* [BRIEF]: Lines from the top of the entries through the line that has "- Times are" must be duplicated exactly, and no others.
+ + + + + + +
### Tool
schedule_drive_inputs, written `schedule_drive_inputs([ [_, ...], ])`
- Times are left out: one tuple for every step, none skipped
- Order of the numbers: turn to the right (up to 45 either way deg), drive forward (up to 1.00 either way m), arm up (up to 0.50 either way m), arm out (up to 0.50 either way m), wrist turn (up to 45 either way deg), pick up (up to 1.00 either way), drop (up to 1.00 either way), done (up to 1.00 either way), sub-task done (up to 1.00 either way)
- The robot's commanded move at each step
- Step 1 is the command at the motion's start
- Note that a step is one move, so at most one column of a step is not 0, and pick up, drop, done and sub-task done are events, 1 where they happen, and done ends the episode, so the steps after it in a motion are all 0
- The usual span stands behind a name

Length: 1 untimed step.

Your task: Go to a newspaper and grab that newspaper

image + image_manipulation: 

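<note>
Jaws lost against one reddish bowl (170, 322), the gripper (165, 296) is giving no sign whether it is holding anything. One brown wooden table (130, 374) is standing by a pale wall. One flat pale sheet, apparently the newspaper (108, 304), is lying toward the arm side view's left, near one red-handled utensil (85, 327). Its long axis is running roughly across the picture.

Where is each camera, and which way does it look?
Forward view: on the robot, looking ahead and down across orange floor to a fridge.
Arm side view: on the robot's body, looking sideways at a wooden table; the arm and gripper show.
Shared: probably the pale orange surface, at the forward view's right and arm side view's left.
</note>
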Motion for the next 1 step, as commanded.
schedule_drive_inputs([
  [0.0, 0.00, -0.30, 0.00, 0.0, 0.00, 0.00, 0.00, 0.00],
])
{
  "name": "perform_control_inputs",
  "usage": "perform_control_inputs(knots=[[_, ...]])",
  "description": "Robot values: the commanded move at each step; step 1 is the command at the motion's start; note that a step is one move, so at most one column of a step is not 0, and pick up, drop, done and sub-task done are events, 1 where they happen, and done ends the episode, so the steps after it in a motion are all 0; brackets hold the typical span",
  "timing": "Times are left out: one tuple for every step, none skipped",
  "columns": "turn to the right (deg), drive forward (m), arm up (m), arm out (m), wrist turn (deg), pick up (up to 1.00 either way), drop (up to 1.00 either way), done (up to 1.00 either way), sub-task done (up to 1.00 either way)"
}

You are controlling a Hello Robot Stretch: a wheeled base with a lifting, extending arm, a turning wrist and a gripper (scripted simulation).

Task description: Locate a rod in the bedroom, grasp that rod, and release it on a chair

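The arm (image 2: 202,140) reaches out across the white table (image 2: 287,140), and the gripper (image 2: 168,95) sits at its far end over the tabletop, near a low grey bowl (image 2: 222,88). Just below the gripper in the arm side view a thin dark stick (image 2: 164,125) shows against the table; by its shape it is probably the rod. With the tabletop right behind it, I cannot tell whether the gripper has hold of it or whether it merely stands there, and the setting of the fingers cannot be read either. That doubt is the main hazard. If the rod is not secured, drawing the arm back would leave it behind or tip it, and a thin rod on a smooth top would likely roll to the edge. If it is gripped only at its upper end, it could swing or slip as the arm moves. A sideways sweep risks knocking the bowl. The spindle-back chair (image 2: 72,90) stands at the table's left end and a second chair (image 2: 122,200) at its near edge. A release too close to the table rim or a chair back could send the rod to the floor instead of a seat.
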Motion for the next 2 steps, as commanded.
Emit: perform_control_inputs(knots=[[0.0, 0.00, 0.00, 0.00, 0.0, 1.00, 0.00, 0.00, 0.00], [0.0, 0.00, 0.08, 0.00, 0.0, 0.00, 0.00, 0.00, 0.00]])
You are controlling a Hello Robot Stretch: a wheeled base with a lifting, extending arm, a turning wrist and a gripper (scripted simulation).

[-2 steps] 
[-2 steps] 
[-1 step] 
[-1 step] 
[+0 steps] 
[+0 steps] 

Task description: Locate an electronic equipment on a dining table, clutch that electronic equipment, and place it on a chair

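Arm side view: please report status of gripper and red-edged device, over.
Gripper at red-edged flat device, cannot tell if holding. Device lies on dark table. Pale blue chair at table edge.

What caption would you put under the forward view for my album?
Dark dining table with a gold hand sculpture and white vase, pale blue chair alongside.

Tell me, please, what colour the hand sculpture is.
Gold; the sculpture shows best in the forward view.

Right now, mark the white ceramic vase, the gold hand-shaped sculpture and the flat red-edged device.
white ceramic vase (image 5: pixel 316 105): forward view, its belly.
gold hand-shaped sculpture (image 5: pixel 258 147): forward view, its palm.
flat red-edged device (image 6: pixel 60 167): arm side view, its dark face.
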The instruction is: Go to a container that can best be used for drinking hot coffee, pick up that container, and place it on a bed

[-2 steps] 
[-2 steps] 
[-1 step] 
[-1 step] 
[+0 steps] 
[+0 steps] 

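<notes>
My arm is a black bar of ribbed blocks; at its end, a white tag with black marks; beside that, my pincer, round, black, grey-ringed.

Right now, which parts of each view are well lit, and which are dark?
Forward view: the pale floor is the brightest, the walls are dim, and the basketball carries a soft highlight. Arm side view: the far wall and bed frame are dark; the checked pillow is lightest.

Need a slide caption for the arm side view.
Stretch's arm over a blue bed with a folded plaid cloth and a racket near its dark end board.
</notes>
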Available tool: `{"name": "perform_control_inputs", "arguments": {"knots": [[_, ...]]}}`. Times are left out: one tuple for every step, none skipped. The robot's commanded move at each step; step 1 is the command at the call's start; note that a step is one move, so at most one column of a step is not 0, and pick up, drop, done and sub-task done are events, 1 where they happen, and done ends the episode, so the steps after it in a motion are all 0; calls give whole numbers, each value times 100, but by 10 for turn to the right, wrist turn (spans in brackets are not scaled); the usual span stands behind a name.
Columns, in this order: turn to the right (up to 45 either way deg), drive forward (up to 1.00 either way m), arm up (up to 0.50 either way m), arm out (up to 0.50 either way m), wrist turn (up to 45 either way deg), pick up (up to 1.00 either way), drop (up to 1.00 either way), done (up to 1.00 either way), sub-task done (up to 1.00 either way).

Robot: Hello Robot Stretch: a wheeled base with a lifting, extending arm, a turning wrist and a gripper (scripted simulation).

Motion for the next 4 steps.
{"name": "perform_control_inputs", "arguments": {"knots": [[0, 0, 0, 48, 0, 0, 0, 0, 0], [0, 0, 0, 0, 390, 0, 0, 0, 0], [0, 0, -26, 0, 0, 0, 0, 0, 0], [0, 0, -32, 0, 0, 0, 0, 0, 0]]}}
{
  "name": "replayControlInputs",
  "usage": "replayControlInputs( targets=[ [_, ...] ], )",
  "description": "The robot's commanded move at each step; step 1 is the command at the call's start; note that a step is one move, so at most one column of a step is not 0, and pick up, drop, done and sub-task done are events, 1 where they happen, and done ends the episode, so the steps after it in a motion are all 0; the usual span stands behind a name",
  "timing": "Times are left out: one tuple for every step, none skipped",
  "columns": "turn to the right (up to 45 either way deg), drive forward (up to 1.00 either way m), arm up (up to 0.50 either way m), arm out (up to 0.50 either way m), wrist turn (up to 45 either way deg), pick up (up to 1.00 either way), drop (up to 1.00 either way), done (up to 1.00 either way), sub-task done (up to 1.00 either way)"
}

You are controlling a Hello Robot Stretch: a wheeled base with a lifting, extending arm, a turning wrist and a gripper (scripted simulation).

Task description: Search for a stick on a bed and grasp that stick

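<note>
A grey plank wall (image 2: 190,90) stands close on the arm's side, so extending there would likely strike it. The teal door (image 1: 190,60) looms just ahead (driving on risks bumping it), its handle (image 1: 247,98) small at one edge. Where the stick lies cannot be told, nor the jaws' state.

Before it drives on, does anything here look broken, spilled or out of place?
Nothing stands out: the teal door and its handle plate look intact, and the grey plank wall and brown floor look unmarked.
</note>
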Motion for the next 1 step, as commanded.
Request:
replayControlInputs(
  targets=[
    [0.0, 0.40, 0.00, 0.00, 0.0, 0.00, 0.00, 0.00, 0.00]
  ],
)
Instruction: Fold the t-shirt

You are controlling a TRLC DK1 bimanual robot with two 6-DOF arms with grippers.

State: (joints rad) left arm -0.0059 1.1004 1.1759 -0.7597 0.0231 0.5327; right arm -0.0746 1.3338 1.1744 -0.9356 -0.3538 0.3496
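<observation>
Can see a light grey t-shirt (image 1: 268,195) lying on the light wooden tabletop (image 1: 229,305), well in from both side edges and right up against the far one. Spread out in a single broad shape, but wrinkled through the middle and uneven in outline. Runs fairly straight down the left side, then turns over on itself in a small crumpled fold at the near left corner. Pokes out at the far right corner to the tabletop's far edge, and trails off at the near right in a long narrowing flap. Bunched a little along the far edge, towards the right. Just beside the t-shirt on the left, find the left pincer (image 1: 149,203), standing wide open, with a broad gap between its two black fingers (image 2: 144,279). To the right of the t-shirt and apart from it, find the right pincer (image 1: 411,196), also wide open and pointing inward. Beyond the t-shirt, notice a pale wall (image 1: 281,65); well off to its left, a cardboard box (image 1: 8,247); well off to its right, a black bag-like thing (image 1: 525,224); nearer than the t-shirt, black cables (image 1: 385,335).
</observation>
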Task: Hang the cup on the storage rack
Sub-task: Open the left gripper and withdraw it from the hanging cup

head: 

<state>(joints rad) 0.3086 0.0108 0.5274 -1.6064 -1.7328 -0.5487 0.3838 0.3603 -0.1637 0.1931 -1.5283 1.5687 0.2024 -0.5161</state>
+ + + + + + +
* [TASK RESPONSE]:
### Tool
schedule_drive_inputs, written `schedule_drive_inputs([ [_, ...], ])`
- Times are left out: one tuple for every step, none skipped

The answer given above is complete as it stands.